Après les fêtes de Saint-Denis, Isabeau se retira à Saint-Ouen. Là, dès le milieu de mai, ce ne fut plus un secret pour les serviteurs qu'on pouvait de nouveau espérer la venue d'un Dauphin, car, Pierre l'Estourneau, valet-tailleur, avait reçu l'ordre d'acheter du «tiercelin et de l'azur,» pour l'élargissement de huit corsets; de plus, la Reine voulant témoigner sa reconnaissance à Notre-Dame, se disposait à partir en pèlerinage. Le 9 juin cependant, elle était encore à Saint-Ouen, où le Roi, qui chassait alors dans la forêt de Senlis, lui envoyait «porter lettres avec la tête d'un cerf[336]».

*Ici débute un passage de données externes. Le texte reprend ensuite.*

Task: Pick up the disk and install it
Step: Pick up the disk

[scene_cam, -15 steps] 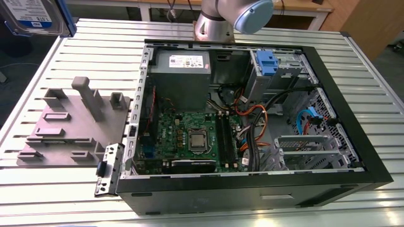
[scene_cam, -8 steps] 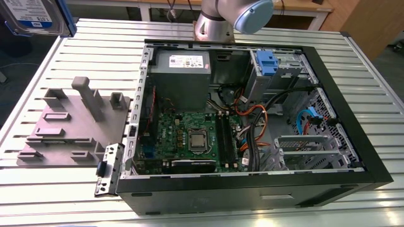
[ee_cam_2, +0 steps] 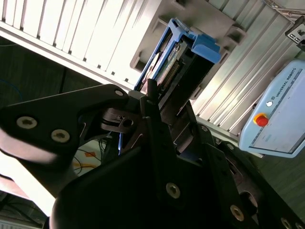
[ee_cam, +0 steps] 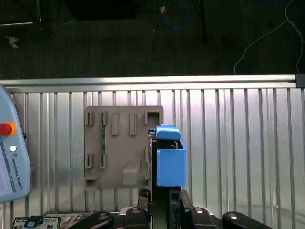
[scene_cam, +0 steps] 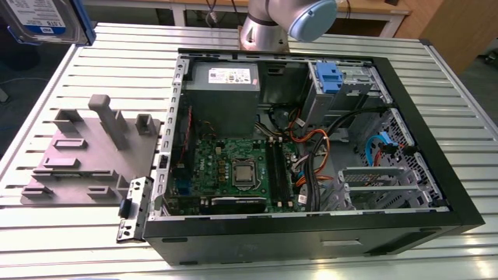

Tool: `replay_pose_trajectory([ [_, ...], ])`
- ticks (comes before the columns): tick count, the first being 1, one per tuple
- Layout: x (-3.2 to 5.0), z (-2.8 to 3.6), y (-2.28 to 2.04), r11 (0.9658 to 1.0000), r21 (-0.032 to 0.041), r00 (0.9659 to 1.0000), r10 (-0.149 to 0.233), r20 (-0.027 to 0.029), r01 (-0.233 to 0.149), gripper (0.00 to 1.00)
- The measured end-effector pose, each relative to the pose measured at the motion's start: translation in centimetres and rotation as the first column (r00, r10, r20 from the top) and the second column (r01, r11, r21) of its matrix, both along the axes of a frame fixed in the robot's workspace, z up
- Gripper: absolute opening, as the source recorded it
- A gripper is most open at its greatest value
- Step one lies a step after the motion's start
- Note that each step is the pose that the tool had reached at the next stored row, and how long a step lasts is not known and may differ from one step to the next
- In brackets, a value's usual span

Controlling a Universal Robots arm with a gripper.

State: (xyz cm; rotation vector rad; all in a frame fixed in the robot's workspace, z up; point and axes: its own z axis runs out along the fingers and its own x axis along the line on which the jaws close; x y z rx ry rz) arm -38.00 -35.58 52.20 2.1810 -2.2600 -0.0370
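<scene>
Above the slatted table (scene_cam: 78,245) the gripper (ee_cam: 159,202) is clamped on the disk (scene_cam: 43,20), surely stiff, heavy and fragile, best held by its blue rails (ee_cam: 170,164).

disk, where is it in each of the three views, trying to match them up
Exterior view: the disk sits in the top corner on the exterior view's left, close to the camera.
First wrist view: the disk stands edge-on mid-picture, against the edge of the grey fixture plate.
Second wrist view: the disk is mid-picture, sticking out from the fingers.
Shared landmark: the grey fixture plate on the slatted table.
</scene>
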Motion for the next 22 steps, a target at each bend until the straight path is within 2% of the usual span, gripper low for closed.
replay_pose_trajectory([
  [17,2.24,0.0,0.02,1.0,0.0,1.0,0.0,-0.0024,0.0,0.35],
  [22,2.54,0.0,0.02,1.0,0.0,1.0,0.0,-0.0026,0.0,0.35],
])
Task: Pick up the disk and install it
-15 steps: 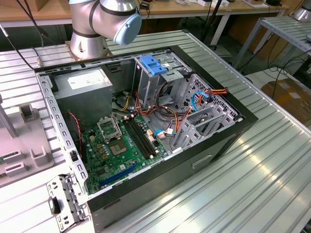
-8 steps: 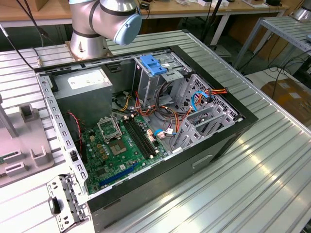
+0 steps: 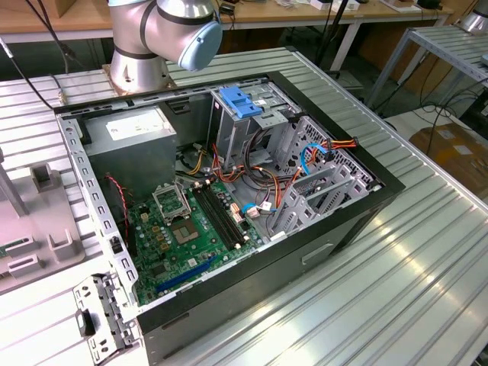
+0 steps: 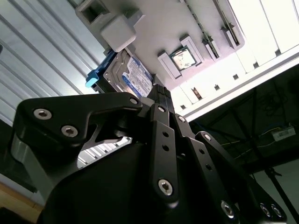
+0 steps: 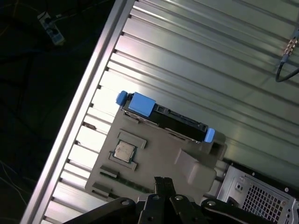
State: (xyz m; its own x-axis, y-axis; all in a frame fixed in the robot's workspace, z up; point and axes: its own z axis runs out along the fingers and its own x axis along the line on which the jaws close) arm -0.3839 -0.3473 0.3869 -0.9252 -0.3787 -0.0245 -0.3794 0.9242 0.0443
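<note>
The disk [image 4: 133, 74] is a silver drive with a white-and-blue label and blue side rails. It stands on its edge in a slot of a grey fixture plate [image 4: 154, 32]. In the first wrist view the disk [image 5: 180, 120] shows as a dark edge between two blue rail ends, at the plate's far side. My gripper [image 4: 158, 89] hangs above the plate, a short way from the disk, with its black fingers shut together and nothing between them. In the first wrist view the gripper [image 5: 161, 181] sits over the plate's near edge.
The open computer case [image 3: 335, 229] lies on the ribbed metal table [image 3: 396, 290], with a drive cage with a blue latch [image 3: 240, 103] inside and its perforated corner [image 5: 261, 198] beside the plate. A processor chip [image 5: 125, 151] rests on the plate. The table edge [image 5: 88, 79] drops to dark floor.
</note>
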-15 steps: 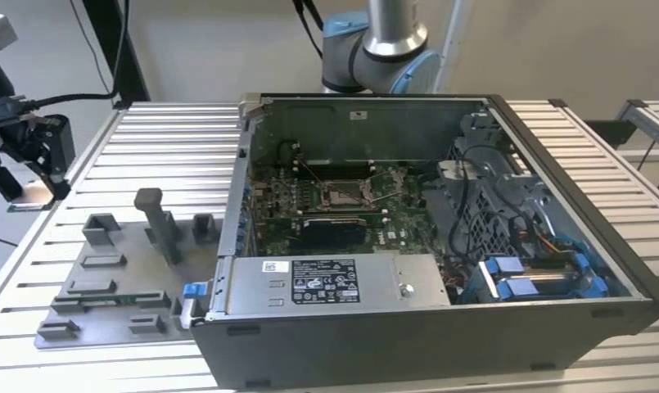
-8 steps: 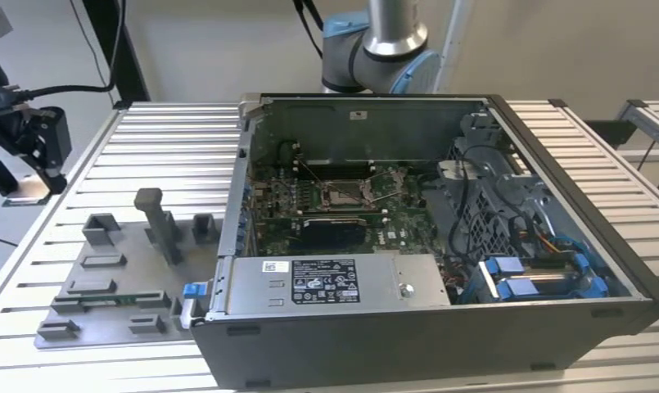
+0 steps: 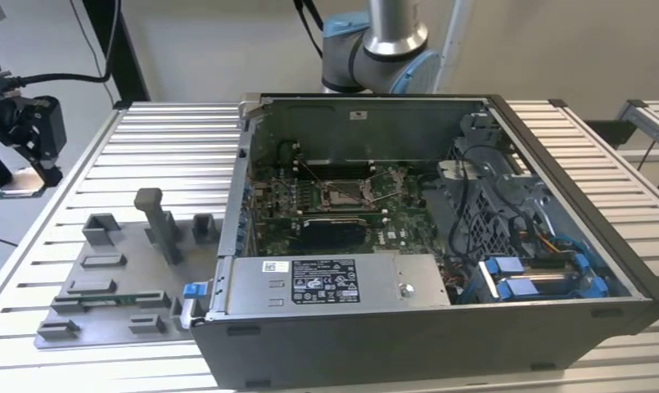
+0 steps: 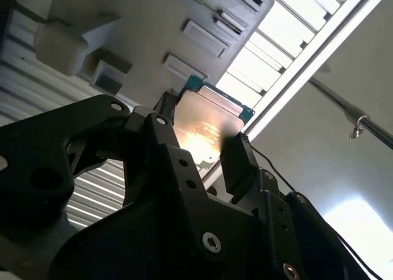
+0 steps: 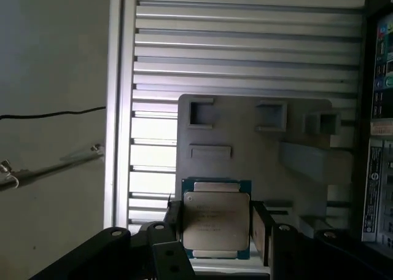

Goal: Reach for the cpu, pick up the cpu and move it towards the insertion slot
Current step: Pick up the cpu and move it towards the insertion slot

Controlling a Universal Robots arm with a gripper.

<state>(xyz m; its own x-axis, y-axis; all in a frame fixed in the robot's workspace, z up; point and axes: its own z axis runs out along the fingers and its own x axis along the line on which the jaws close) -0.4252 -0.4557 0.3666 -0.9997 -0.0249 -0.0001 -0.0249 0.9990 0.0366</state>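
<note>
One chip was all I had in the hand. In both wrist views its two black fingers were closed against opposite edges of the chip, with the silvery top facing the cameras. In the exterior view the hand hung at the exterior view's far left, raised clear of the slatted surface, with the grey fixture plate below it. The socket lay well apart to the right, on the green board inside the open computer case.
</note>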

[336] Arch. Nat. KK 30, fº 49 rº.
Quelques jours après, la Reine se transportait à Saint-Sanctin[337] et à Chartres, ses sanctuaires préférés, pour y rendre ses actions de grâces. Elle passa tout le reste du mois au pays chartrain, où, à deux reprises, elle reçut des nouvelles du Roi, le 17 à Chartres[338], le 23 à Saint-Sanctin[339]. Charles VI lui-même arriva bientôt pour la rejoindre et faire ses dévotions à Notre-Dame de Chartres.